*PROBLEM TO SOLVE:*
Of the entries below, return only those lines from the line with "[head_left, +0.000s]" to the line with "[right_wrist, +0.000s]", exactly, both included.

*ENTRIES SHOWN:*
--

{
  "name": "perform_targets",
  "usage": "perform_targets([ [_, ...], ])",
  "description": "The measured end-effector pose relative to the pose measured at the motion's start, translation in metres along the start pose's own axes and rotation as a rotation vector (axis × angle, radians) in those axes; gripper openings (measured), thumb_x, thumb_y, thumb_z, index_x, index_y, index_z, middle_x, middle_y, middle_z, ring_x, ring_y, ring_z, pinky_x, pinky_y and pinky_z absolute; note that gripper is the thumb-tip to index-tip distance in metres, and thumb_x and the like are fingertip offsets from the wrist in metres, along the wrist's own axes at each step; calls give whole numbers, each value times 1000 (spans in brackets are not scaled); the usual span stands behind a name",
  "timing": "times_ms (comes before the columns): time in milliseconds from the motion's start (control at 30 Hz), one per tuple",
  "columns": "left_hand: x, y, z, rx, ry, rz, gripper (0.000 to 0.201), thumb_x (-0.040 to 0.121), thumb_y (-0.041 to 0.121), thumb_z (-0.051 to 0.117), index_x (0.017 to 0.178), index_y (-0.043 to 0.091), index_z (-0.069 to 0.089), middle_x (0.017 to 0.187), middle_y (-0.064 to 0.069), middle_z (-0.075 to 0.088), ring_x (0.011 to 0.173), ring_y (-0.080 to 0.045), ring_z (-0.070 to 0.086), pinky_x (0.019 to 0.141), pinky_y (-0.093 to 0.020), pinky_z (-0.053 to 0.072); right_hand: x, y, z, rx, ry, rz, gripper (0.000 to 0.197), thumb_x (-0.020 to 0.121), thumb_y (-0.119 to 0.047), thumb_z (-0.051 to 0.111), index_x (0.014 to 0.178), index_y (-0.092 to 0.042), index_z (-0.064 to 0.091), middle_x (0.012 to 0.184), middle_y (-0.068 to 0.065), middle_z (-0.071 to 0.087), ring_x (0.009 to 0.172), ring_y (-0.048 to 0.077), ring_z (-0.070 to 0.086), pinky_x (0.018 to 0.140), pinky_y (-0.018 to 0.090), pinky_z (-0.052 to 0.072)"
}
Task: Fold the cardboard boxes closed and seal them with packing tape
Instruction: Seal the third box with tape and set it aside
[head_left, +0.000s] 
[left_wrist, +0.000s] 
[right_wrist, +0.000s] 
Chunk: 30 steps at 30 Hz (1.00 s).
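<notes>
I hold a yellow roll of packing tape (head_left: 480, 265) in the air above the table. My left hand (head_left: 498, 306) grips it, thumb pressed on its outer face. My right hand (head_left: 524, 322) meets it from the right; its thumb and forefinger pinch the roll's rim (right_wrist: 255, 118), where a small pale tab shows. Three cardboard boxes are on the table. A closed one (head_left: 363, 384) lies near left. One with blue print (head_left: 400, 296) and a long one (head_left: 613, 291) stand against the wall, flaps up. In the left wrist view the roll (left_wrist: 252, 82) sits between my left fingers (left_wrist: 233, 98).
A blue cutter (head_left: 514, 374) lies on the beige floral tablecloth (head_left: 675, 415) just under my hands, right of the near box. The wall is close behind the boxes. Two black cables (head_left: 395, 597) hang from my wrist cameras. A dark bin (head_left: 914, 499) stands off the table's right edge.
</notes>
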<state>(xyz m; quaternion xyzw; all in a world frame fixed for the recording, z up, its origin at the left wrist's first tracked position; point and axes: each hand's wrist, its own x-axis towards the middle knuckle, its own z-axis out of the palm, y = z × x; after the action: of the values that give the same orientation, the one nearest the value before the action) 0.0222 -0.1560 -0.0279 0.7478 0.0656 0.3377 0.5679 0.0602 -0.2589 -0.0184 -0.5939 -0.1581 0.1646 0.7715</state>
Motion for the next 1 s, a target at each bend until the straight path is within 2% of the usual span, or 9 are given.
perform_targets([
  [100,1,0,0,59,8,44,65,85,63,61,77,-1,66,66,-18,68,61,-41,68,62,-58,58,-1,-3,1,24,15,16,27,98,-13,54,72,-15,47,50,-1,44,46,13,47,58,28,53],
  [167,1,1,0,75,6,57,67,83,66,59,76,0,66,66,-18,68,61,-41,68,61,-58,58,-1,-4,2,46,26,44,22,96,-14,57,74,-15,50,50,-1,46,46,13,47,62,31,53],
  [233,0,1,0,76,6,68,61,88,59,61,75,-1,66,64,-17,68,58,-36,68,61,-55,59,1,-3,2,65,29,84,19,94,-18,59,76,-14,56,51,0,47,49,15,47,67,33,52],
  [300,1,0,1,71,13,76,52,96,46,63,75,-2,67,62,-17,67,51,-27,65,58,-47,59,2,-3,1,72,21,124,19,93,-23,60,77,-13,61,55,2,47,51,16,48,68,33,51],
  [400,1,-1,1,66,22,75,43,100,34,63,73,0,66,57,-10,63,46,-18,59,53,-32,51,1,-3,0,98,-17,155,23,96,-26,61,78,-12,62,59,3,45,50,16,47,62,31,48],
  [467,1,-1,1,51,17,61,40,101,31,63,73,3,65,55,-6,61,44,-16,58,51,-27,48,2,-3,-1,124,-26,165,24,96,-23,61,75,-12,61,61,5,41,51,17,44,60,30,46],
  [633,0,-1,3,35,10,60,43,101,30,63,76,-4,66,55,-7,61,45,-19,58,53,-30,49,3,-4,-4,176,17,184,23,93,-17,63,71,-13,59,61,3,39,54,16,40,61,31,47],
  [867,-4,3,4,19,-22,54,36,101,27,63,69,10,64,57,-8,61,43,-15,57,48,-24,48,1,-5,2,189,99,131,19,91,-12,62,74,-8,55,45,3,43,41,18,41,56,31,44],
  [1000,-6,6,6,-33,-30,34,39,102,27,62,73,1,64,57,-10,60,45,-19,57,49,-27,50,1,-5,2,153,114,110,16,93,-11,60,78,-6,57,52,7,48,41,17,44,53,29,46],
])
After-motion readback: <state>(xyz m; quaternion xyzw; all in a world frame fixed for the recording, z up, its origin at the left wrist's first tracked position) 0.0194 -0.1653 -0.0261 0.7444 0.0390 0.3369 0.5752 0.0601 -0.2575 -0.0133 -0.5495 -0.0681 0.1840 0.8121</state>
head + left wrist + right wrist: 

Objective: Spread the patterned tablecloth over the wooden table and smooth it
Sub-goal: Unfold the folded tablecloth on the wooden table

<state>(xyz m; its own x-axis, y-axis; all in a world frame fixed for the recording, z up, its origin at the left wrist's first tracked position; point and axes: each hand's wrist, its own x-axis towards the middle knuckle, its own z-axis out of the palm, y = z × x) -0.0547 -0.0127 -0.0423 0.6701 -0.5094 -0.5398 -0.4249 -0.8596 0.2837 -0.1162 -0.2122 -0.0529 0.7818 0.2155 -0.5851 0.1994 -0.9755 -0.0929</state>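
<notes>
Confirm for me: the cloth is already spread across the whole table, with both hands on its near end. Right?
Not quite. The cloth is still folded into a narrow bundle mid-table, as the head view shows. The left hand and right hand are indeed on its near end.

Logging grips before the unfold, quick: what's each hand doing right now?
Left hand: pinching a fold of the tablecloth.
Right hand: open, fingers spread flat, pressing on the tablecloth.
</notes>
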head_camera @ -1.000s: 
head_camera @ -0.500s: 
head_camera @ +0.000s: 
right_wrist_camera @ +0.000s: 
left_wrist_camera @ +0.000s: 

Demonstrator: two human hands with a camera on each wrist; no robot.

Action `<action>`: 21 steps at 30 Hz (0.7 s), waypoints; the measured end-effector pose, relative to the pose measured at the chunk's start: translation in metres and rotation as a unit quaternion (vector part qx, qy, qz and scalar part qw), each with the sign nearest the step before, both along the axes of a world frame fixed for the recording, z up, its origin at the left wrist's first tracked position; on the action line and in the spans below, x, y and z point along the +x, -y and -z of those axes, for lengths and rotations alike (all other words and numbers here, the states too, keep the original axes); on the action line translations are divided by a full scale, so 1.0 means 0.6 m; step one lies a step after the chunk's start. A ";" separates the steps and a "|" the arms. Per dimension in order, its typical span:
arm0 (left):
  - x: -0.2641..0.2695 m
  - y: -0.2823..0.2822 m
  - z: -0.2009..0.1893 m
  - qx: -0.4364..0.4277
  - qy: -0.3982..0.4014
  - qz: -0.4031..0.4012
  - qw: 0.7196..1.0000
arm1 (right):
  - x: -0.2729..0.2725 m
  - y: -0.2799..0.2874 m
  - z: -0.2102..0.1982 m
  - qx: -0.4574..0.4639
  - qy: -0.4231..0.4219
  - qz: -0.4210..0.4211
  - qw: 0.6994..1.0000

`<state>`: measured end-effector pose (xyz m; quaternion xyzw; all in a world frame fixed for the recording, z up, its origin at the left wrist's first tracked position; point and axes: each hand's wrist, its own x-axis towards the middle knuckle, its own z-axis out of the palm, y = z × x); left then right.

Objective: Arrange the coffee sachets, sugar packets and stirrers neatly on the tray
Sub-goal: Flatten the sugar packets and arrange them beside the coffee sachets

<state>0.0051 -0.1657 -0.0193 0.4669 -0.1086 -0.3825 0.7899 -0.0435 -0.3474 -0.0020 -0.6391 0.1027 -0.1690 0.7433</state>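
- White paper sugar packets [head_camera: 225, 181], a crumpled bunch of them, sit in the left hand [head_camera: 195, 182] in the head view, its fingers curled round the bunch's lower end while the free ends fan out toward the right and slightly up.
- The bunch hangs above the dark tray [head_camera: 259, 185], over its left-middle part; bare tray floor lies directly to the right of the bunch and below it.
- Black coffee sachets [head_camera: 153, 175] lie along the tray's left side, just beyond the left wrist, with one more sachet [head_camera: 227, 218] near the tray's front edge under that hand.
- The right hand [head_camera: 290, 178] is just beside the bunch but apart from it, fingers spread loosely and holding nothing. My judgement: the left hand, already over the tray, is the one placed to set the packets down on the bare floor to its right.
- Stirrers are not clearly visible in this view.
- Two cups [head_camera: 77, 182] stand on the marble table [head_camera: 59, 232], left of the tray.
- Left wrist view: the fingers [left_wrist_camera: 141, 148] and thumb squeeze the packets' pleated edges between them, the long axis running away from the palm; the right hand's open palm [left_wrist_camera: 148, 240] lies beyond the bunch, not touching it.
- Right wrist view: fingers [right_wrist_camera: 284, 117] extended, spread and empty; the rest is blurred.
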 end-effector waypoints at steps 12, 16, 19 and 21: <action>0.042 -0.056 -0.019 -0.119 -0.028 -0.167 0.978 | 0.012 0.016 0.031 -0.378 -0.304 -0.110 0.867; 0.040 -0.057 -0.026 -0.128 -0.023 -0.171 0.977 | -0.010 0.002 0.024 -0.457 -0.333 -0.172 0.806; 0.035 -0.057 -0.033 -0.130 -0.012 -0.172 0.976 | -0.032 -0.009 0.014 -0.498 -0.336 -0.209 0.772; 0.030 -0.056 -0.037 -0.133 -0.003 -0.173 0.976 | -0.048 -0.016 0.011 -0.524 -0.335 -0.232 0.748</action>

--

*OUTPUT:*
[head_left, +0.000s] 
[left_wrist, +0.000s] 
[right_wrist, +0.000s] 

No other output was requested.